WORK INSTRUCTION => Copy exactly, please, the lines of the data from its start through the line containing "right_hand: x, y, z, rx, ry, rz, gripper".

DATA BLOCK =>
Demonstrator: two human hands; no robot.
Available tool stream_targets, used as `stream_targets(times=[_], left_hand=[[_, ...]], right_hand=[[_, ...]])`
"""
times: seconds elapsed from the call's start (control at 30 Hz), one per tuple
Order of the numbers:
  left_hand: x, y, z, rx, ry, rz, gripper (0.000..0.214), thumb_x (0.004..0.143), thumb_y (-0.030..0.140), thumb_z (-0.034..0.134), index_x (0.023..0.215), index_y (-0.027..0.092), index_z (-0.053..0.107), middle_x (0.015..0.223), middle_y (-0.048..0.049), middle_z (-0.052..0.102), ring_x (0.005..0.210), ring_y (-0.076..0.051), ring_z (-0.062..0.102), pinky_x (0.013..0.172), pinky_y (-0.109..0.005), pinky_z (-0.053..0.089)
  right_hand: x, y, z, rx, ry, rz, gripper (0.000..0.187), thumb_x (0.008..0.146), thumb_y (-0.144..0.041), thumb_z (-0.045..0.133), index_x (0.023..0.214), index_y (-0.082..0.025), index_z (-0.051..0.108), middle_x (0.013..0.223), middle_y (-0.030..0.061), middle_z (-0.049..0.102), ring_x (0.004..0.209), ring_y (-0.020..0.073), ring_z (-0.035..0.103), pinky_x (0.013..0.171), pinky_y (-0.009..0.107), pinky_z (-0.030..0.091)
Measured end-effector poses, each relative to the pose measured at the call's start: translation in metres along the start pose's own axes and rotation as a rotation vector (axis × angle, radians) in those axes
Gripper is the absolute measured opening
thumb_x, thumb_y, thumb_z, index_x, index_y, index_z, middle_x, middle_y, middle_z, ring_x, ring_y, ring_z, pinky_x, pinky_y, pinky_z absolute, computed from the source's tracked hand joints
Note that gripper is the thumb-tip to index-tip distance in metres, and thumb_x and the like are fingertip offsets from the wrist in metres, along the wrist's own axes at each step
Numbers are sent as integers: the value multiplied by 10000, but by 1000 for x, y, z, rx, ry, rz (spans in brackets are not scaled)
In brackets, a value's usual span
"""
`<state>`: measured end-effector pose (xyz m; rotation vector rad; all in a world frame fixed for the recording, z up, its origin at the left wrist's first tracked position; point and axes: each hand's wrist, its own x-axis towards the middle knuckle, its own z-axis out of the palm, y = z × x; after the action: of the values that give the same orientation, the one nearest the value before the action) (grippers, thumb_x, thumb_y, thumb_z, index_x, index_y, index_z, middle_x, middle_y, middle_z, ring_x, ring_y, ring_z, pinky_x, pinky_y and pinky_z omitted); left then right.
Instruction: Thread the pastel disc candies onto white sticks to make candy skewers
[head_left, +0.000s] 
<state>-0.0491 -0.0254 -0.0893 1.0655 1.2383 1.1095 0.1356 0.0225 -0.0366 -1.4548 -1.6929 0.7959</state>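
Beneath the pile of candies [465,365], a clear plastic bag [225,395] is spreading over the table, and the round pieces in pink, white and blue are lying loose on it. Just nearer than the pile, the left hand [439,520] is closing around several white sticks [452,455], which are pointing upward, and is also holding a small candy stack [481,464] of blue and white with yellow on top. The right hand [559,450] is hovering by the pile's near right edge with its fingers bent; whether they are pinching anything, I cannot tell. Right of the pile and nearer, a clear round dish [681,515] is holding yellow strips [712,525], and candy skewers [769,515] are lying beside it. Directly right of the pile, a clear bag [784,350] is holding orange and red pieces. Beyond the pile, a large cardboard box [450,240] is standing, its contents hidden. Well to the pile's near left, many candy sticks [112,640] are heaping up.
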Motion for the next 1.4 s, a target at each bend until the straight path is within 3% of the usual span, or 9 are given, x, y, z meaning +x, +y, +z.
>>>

RESPONSE =>
Demonstrator: two human hands; no robot.
Available tool stream_targets, used as `stream_targets(times=[_], left_hand=[[_, ...]], right_hand=[[_, ...]])`
"""
times: seconds elapsed from the call's start (control at 30 Hz), one per tuple
Order of the numbers:
  left_hand: x, y, z, rx, ry, rz, gripper (0.000..0.214), thumb_x (0.004..0.143), thumb_y (-0.030..0.140), thumb_z (-0.034..0.134), index_x (0.023..0.215), index_y (-0.027..0.092), index_z (-0.053..0.107), middle_x (0.015..0.223), middle_y (-0.048..0.049), middle_z (-0.052..0.102), ring_x (0.005..0.210), ring_y (-0.076..0.051), ring_z (-0.062..0.102), pinky_x (0.013..0.172), pinky_y (-0.109..0.005), pinky_z (-0.053..0.089)
  right_hand: x, y, z, rx, ry, rz, gripper (0.000..0.187), thumb_x (0.008..0.146), thumb_y (-0.144..0.041), thumb_z (-0.045..0.133), index_x (0.023..0.214), index_y (-0.082..0.025), index_z (-0.051..0.108), middle_x (0.013..0.223), middle_y (-0.030..0.061), middle_z (-0.049..0.102), ring_x (0.004..0.209), ring_y (-0.020..0.073), ring_z (-0.035..0.103), pinky_x (0.013..0.171), pinky_y (-0.009..0.107), pinky_z (-0.030..0.091)

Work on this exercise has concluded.